→ AIM OF THE TASK
Each line from the one that contains "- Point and" through the last line of the listing below is to be returned exactly as it stands, and nothing else.
-=-=-=-=-
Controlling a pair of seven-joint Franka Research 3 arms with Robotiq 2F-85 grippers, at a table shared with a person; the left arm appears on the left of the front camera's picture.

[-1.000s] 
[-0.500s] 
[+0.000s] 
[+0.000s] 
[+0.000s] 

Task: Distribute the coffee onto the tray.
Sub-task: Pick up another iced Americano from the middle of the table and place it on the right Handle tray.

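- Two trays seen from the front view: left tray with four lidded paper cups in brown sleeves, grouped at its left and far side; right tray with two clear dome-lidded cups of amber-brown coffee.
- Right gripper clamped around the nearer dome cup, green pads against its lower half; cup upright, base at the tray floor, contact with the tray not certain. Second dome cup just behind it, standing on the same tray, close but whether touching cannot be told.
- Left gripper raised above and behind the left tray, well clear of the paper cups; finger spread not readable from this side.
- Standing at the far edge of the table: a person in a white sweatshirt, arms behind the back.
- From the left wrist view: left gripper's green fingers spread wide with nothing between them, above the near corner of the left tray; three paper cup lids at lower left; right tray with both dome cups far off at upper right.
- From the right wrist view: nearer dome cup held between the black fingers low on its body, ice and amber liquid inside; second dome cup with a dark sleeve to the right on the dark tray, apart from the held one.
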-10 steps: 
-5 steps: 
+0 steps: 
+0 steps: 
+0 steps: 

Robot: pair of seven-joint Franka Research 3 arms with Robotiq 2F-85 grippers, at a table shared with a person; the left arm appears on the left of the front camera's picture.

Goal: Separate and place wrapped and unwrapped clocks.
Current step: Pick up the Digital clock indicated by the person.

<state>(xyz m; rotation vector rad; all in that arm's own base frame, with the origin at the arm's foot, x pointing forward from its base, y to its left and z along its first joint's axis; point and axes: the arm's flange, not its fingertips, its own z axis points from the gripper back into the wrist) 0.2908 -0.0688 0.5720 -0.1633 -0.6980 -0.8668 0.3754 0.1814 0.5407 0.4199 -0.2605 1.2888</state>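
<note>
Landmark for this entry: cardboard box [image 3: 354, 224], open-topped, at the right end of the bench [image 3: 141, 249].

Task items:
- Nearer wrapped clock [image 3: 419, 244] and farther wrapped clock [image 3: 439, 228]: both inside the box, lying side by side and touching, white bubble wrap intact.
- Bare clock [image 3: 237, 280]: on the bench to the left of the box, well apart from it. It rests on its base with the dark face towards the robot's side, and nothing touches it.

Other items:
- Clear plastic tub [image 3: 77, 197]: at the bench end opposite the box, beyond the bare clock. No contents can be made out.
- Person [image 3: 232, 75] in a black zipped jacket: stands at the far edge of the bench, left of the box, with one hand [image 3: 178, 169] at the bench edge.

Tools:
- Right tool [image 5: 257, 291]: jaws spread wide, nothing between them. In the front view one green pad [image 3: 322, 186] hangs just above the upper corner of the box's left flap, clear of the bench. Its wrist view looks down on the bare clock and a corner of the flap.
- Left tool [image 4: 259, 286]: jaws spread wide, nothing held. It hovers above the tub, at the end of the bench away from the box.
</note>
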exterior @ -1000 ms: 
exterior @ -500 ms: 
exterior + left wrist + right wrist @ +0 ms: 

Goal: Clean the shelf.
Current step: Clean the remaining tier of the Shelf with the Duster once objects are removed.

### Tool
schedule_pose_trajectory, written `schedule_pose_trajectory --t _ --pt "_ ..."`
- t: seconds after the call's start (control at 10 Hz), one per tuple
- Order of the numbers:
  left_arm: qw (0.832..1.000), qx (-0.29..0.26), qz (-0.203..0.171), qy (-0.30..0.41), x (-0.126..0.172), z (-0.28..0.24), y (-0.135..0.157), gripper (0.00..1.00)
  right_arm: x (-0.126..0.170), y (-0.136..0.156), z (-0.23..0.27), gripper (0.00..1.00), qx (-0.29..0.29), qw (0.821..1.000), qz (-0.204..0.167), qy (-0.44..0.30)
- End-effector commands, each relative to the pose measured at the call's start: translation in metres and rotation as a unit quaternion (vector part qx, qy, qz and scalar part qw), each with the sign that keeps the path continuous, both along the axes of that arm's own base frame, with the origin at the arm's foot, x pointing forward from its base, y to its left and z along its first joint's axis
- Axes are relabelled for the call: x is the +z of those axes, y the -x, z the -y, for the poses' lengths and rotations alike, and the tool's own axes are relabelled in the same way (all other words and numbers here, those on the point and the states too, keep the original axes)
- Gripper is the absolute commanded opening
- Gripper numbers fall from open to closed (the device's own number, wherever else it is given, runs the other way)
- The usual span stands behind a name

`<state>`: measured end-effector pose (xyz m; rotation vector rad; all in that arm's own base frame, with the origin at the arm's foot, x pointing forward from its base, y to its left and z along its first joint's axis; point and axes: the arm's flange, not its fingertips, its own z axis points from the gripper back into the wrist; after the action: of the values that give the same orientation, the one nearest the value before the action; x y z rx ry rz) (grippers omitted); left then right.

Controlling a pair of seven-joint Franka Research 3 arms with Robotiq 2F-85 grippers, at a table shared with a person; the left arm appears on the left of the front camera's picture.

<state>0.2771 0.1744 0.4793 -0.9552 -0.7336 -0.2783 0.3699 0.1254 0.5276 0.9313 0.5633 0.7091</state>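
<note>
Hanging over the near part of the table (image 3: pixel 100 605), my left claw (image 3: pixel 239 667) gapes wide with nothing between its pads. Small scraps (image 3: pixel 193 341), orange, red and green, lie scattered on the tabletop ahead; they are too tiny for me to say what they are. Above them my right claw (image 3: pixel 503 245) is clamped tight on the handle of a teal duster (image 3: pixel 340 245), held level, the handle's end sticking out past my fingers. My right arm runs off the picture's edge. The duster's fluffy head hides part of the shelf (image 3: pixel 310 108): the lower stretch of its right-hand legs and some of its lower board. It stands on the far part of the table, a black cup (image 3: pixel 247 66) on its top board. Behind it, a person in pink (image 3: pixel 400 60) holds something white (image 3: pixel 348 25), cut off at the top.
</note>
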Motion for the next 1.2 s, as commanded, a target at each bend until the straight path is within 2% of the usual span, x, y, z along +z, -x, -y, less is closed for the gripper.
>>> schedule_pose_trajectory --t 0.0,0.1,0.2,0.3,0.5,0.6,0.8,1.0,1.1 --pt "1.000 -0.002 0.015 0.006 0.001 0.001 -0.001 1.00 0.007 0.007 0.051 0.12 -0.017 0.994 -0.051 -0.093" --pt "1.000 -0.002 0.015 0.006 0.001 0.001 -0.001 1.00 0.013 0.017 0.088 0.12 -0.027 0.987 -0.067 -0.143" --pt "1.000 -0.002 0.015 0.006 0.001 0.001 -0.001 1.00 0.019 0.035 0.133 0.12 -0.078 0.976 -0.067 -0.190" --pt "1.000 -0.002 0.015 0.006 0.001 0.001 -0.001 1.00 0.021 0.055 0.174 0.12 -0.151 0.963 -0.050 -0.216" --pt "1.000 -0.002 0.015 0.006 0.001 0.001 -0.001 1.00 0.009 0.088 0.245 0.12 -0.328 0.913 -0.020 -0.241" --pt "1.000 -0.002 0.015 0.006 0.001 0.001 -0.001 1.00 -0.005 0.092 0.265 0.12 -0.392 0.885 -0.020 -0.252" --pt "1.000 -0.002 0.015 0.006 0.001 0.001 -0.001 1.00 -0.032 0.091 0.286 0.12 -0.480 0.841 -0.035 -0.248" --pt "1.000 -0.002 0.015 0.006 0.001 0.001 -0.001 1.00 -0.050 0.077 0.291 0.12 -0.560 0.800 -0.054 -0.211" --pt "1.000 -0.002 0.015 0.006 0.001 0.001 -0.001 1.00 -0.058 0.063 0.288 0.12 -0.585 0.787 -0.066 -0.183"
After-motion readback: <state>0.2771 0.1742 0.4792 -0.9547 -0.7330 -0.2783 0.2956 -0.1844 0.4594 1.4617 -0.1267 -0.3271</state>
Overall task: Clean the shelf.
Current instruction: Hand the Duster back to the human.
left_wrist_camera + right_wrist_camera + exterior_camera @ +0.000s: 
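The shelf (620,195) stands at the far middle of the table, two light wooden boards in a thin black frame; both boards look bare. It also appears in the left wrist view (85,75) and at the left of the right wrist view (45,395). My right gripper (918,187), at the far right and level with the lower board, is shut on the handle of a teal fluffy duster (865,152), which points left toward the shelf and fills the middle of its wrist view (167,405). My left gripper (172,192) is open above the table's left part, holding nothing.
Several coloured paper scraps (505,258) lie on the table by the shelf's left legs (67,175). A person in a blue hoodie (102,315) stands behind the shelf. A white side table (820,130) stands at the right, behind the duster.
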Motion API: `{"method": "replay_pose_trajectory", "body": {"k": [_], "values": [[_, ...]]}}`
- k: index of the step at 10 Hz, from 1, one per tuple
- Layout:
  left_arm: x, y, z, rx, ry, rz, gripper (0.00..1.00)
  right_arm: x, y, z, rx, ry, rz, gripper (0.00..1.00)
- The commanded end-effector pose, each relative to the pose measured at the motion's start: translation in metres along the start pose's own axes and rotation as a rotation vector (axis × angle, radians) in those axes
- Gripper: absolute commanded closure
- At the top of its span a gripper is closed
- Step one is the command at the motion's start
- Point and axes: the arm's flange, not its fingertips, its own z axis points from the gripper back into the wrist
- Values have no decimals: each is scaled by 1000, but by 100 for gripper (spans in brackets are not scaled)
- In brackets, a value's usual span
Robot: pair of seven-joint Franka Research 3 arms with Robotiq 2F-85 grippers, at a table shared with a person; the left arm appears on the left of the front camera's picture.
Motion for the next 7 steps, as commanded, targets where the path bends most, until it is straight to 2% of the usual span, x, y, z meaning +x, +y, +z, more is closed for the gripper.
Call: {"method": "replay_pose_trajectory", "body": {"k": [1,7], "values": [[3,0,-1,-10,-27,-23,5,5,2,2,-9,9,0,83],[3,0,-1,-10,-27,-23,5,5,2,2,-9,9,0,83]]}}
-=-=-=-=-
→ ANSWER SPACE
- Point and axes: the arm's flange, not its fingertips, its own z axis points from the gripper back into the wrist
- Values have no decimals: each is scaled by 1000, but by 100 for gripper (spans in brackets are not scaled)
- In brackets, a value's usual span
Robot: pair of seven-joint Franka Research 3 arms with Robotiq 2F-85 grippers, at a table shared with a person; the left arm appears on the left of the front camera's picture.
Motion for the next 7 steps, as commanded, targets where the path bends most, until it is straight to 2% of the usual span, x, y, z meaning +x, +y, +z, more is closed for the gripper.
Call: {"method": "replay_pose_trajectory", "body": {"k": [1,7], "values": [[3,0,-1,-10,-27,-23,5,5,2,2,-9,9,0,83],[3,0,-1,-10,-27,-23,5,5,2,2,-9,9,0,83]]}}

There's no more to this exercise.